**What you have to do:** All of the records must be set down again word for word.
◆ ◆ ◆
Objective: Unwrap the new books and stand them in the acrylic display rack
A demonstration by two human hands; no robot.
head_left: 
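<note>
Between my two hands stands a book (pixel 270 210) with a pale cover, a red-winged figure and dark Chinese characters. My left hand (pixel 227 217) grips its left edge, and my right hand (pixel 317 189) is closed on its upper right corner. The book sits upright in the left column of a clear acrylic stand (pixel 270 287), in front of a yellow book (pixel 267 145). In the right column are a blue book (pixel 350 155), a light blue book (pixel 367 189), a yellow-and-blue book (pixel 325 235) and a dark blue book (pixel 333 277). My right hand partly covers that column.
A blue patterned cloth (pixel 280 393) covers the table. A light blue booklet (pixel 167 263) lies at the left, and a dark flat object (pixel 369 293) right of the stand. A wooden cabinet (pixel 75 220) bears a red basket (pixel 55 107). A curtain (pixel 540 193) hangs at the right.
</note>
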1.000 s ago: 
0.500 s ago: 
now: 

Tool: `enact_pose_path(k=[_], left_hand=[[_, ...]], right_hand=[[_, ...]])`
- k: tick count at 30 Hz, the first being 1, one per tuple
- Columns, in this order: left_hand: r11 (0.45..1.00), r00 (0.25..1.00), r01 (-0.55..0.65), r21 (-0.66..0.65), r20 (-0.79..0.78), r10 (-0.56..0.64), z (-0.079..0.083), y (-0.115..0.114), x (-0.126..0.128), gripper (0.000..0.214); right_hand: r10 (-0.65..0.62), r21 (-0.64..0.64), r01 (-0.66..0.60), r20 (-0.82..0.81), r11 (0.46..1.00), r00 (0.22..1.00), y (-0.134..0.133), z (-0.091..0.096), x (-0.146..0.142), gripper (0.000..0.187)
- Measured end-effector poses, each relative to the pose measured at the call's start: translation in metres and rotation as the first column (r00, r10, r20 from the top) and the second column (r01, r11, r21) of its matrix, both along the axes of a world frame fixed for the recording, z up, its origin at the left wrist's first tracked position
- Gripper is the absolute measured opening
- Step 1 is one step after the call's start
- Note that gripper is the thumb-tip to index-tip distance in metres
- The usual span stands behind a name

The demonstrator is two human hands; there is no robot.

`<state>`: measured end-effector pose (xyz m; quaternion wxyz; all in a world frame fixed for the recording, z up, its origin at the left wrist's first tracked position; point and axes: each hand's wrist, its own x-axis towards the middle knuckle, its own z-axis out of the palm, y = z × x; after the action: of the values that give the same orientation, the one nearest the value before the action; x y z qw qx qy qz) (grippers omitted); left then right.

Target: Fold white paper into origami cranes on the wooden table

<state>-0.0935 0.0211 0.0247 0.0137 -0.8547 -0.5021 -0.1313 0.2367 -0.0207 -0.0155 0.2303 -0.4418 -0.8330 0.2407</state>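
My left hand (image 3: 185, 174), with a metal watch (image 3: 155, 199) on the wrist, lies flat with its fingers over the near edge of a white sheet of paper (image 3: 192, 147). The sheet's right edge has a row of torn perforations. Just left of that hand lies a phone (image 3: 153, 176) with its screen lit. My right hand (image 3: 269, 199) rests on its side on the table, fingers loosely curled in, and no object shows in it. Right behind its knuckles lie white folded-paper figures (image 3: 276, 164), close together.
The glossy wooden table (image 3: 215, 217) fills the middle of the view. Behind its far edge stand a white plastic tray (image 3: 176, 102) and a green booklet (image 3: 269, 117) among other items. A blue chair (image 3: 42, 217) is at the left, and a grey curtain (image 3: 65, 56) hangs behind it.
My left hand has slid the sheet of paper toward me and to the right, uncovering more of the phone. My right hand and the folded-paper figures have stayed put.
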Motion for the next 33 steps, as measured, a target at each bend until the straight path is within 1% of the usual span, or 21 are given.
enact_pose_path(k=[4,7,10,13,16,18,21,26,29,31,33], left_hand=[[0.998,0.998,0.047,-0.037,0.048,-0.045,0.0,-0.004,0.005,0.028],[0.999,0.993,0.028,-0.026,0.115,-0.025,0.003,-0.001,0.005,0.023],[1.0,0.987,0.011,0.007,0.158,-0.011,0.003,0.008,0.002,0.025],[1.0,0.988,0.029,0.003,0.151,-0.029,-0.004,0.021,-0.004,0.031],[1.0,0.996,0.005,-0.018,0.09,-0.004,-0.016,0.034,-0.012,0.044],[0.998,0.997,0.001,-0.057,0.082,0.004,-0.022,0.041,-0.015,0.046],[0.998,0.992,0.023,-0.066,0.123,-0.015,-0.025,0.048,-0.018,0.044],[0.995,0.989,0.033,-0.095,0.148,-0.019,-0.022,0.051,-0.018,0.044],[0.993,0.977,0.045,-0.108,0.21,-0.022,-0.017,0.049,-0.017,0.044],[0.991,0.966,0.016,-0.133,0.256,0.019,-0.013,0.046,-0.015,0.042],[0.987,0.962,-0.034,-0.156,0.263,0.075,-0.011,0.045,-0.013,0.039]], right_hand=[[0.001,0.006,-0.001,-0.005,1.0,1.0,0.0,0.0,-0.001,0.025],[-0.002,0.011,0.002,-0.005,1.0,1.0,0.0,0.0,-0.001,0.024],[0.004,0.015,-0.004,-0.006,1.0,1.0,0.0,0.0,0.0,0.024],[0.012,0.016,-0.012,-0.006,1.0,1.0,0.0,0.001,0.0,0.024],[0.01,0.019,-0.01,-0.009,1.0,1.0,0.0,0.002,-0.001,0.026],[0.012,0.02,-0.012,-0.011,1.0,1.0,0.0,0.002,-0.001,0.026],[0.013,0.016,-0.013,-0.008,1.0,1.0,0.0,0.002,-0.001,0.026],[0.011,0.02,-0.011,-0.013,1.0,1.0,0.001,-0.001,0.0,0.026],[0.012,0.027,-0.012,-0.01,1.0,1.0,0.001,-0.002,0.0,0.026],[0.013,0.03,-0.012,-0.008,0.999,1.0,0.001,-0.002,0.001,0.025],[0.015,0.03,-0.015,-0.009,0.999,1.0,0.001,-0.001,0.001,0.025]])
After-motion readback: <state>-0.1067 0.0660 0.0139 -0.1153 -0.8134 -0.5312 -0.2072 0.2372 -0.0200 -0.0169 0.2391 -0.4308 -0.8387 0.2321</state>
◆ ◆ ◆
**Task result:**
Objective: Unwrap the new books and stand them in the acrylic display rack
A demonstration by two human hands; no robot.
head_left: 
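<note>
Between my two hands stands a book (pixel 270 210) with a pale cover, a red-winged figure and dark Chinese characters. My left hand (pixel 227 217) grips its left edge, and my right hand (pixel 317 189) is closed on its upper right corner. The book sits upright in the left column of a clear acrylic stand (pixel 270 287), in front of a yellow book (pixel 267 145). In the right column are a blue book (pixel 350 155), a light blue book (pixel 367 189), a yellow-and-blue book (pixel 325 235) and a dark blue book (pixel 333 277). My right hand partly covers that column.
A blue patterned cloth (pixel 280 393) covers the table. A light blue booklet (pixel 167 263) lies at the left, and a dark flat object (pixel 369 293) right of the stand. A wooden cabinet (pixel 75 220) bears a red basket (pixel 55 107). A curtain (pixel 540 193) hangs at the right.
</note>
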1.000 s ago: 
0.500 s ago: 
now: 

Tool: `enact_pose_path(k=[_], left_hand=[[_, ...]], right_hand=[[_, ...]])`
- k: tick count at 30 Hz, the first being 1, one per tuple
- Columns, in this order: left_hand: r11 (0.45..1.00), r00 (0.25..1.00), r01 (-0.55..0.65), r21 (-0.66..0.65), r20 (-0.79..0.78), r10 (-0.56..0.64), z (-0.079..0.083), y (-0.115..0.114), x (-0.126..0.128), gripper (0.000..0.214); right_hand: r10 (-0.65..0.62), r21 (-0.64..0.64), r01 (-0.66..0.60), r20 (-0.82..0.81), r11 (0.46..1.00), r00 (0.22..1.00), y (-0.134..0.133), z (-0.091..0.096), x (-0.146..0.142), gripper (0.000..0.187)
- Measured end-effector poses, each relative to the pose measured at the call's start: translation in metres and rotation as the first column (r00, r10, r20 from the top) and the second column (r01, r11, r21) of its matrix, both along the axes of a world frame fixed for the recording, z up, its origin at the left wrist's first tracked position
- Gripper is the absolute measured opening
- Step 1 is one step after the call's start
- Note that gripper is the thumb-tip to index-tip distance in metres
- The usual span stands behind a name

The demonstrator is two human hands; there is no robot.

`<state>`: measured end-effector pose (xyz m; quaternion wxyz; all in a world frame fixed for the recording, z up, its origin at the left wrist's first tracked position; point and axes: each hand's wrist, its own x-axis towards the middle knuckle, its own z-axis out of the palm, y = z × x; after the action: of the values that give the same orientation, the one nearest the value before the action; x y z qw qx qy qz) (grippers omitted); left then right.

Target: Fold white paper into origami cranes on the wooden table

<state>-0.0935 0.0211 0.0247 0.0137 -0.8547 -0.5021 -0.1313 0.2367 -0.0207 -0.0155 0.2303 -0.4418 -0.8330 0.2407</state>
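My left hand (image 3: 185, 174), with a metal watch (image 3: 155, 199) on the wrist, lies flat with its fingers over the near edge of a white sheet of paper (image 3: 192, 147). The sheet's right edge has a row of torn perforations. Just left of that hand lies a phone (image 3: 153, 176) with its screen lit. My right hand (image 3: 269, 199) rests on its side on the table, fingers loosely curled in, and no object shows in it. Right behind its knuckles lie white folded-paper figures (image 3: 276, 164), close together.
The glossy wooden table (image 3: 215, 217) fills the middle of the view. Behind its far edge stand a white plastic tray (image 3: 176, 102) and a green booklet (image 3: 269, 117) among other items. A blue chair (image 3: 42, 217) is at the left, and a grey curtain (image 3: 65, 56) hangs behind it.
My left hand has slid the sheet of paper toward me and to the right, uncovering more of the phone. My right hand and the folded-paper figures have stayed put.
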Motion for the next 33 steps, as measured, a target at each bend until the straight path is within 1% of the usual span, or 21 are given.
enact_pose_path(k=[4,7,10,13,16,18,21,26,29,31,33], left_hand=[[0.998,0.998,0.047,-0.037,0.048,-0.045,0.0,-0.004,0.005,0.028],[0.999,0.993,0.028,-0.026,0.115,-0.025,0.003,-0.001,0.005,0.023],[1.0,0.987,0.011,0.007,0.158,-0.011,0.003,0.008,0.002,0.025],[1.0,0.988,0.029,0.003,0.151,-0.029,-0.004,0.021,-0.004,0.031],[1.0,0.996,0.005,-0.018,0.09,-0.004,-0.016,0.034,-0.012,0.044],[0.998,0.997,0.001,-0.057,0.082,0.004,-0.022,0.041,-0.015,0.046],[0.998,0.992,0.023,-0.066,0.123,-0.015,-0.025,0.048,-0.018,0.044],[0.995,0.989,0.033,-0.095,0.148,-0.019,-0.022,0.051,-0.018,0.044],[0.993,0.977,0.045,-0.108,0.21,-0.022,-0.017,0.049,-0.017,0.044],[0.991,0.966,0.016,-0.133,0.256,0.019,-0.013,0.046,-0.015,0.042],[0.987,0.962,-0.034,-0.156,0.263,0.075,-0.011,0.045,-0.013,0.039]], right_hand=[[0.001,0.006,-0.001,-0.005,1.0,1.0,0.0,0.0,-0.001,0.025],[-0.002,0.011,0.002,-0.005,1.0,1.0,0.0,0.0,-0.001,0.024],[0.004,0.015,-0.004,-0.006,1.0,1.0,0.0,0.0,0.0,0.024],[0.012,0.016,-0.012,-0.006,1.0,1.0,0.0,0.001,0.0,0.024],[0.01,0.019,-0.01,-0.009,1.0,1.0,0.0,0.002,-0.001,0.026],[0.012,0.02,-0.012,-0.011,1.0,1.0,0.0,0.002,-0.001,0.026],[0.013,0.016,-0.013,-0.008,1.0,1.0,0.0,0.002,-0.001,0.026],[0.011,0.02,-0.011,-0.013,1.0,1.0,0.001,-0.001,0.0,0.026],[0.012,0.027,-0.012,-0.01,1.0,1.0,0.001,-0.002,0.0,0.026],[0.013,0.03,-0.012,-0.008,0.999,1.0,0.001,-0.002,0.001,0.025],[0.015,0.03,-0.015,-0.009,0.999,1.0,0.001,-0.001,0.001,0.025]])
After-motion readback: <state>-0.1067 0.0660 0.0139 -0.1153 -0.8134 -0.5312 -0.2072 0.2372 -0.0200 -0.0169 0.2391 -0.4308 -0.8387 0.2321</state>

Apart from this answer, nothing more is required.